PUBLISHED : Tuesday, 26 March, 2013, 12:00am
UPDATED : Wednesday, 27 March, 2013, 3:16pm

Zenith Wu works with his hands. He's an aspiring surgeon, and recently he's been trying to be as nimble on the valves of his trumpet as he is with a scalpel.

Wu, 23, is the youngest member of the Hong Kong Medical Association Orchestra, which is playing for charity for children on Sunday. Although it promises to be great fun, he wants to play well, too.

"To me, music is like a second career," he says.

The Animal Story Music Festival consists of two Easter concerts, one narrated in Cantonese and the other in English. Established in 1989, the orchestra has about 70 members - mostly doctors but also some from other professions. Over the years, the concert has raised more than HK$5 million.
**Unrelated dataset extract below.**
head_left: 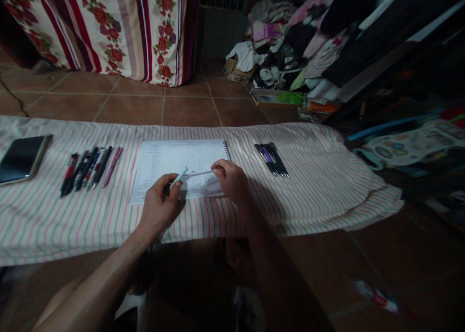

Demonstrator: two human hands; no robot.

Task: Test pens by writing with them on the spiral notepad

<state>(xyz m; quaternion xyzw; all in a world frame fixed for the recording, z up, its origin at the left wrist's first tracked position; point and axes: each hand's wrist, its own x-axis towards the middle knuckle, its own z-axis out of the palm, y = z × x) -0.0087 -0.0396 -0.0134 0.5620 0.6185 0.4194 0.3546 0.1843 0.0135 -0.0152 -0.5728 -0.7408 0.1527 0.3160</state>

"I appreciate the fact that the members in the orchestra are all very charity-minded," says Dr Alvin Chan Yee-shing, vice-president of the Hong Kong Medical Association.

Half of the tickets are being distributed free to socially deprived or disabled children, and the event is as much a social mixer as it is a concert.

I don't think we're there to teach the children. We're just going to have a fun day. 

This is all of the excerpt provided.